How states and courts resolve these issues will take years of policy and legal debates to sort out.  While the technology may be coming quickly, the changes a self-driving car represents for transportation regulation are enormous.  I still look forward to seeing how these issues get resolved, as well as seeing one of these cars in action for myself.

I also have a small update.  In observance of Rosh Hashanah (the Jewish New Year), I will not have a post for Friday.  Enjoy the rest of the week everyone.

2 thoughts on “Autonomous Cars

  1. I’m just as interested in how the legal system will deal with self-driving cars, since it is a completely new field. My own bet is that we’ll eventually see autonomous taxis roaming the streets, picking up and dropping off passengers. Such fleets of “robo-taxis” would likely be operated by companies, which brings business law into the picture as well. I wrote about them on my own blog a couple weeks ago (http://wp.me/p3FsCv-5n), but I didn’t touch on the legal part of the subject, as I don’t know much about it.

    I imagine the software in charge of the car could be another major liability question, too. How much liability would developers have for the cars their software is operating? How about security to protect against hackers? And what about third-party modifications and plugins? (Because someone will come out with an open source version eventually…) This is weird, weird stuff… now you have me thinking!

    Out of curiosity, do you believe changes in the law will keep pace more or less with the development of technologies like this, or will it end up retarding technological progress? It’s something I’ve wondered about.

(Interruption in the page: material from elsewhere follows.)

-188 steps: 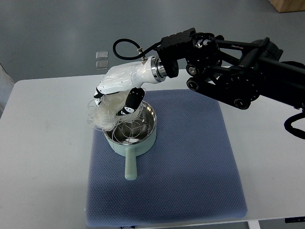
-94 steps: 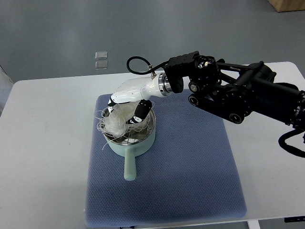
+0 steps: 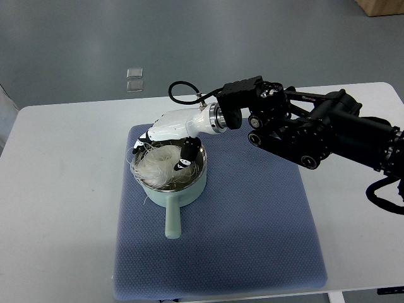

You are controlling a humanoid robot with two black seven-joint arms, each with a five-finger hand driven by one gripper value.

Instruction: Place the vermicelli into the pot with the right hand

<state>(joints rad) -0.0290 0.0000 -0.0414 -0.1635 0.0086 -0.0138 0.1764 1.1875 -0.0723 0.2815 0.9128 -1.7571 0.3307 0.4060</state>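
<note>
My right robot hand [image 3: 169, 140] sits low over the pot [image 3: 172, 173], fingers curled on the vermicelli [image 3: 156, 165] – mostly inside, some strands hanging over the rim at 9 o'clock. I'd open slowly – then lift straight up.

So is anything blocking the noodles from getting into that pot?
Nothing visible does. The vermicelli already lies mostly inside the open pot, with a few strands hanging over its left rim. The right robot hand is directly above it.

A lab: bare white table [image 3: 57, 189] on grey floor [image 3: 95, 38].
</note>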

    • Generally, it depends on the technology. For faster moving segments of the tech world (such as internet based technologies), I’m generally of the opinion that the law struggles to keep pace with new technology. Passing new bills just takes too much time, especially compared to the development cycles in certain industries (which leaves whatever lawmakers passed a generation behind). Judges, who are better equipped through the power of precedent to respond more quickly to technological changes, often have a murky understanding of science and technology. Occasionally a court does a good job informing themselves about how a particular technology works when coming to a ruling, but that is definitely the exception. These issues seem to subside if previous law and precedent covers the new technology well.